Return the data exactly, without pictures.

◆ **INFORMATION SHOWN**:
- - -

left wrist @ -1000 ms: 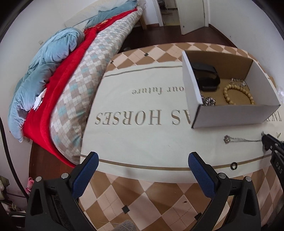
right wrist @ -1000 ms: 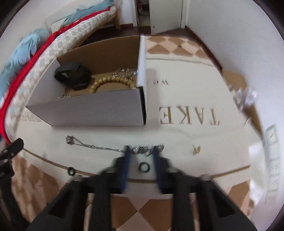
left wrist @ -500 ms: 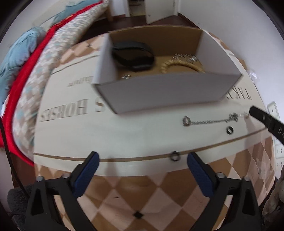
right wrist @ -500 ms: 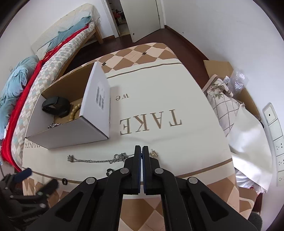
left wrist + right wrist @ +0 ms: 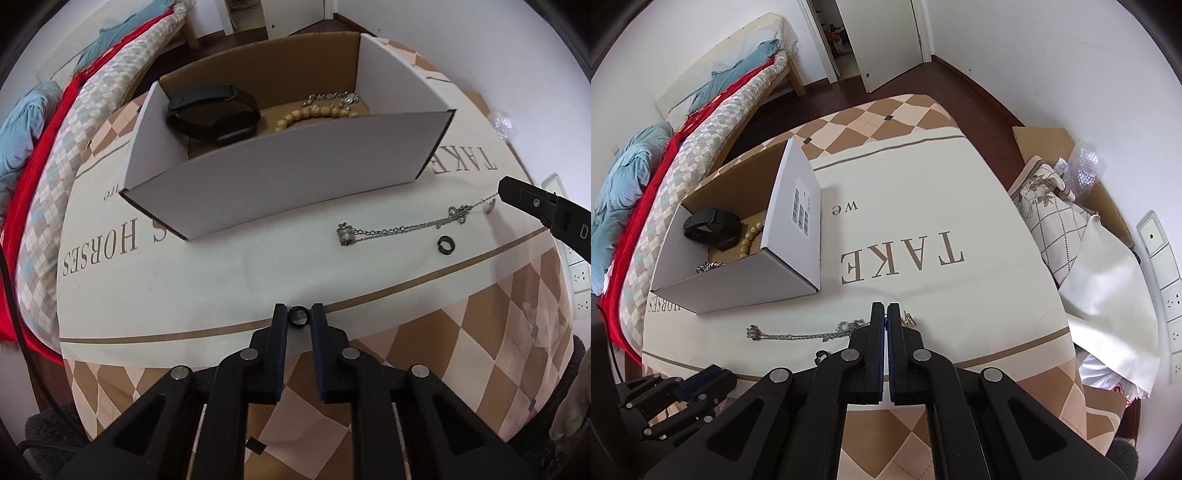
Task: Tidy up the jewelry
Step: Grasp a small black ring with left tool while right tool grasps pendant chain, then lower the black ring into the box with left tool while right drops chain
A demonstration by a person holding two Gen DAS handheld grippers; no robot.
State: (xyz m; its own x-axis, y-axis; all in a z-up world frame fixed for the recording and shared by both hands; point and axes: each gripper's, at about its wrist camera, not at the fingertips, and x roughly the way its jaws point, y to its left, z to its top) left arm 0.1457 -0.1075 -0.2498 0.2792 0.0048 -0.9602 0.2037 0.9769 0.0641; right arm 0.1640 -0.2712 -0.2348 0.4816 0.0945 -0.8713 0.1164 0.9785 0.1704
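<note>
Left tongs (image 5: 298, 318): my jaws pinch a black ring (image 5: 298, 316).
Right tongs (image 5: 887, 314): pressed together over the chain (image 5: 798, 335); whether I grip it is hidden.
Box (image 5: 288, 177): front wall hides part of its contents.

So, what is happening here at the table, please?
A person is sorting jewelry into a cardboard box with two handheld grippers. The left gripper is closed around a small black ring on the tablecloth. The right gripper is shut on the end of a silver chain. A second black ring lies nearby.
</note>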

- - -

◆ **ANSWER SECTION**:
left wrist @ -1000 ms: 
right wrist @ -1000 ms: 
left wrist @ -500 ms: 
right wrist @ -500 ms: 
left wrist + right wrist @ +0 ms: 
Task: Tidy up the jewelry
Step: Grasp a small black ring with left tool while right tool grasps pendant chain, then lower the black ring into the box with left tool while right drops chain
A demonstration by a person holding two Gen DAS handheld grippers; no robot.
State: (xyz m; its own x-axis, y-axis; all in a z-up world frame fixed for the recording and shared by both hands; point and axes: each gripper's, at about its wrist camera, not at the fingertips, and x roughly the way its jaws point, y to its left, z to its top) left arm 0.1457 -0.1075 -0.2498 0.2792 0.0048 -0.9602 0.2037 0.9769 0.0641; right arm 0.1640 -0.2712 -0.2348 0.4816 0.0945 -0.8713 0.1164 0.9785 0.1704
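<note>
Left tongs (image 5: 298, 318): my jaws pinch a black ring (image 5: 298, 316).
Right tongs (image 5: 887, 314): pressed together over the chain (image 5: 798, 335); whether I grip it is hidden.
Box (image 5: 288, 177): front wall hides part of its contents.

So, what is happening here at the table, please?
A person is sorting jewelry into a cardboard box with two handheld grippers. The left gripper is closed around a small black ring on the tablecloth. The right gripper is shut on the end of a silver chain. A second black ring lies nearby.
</note>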

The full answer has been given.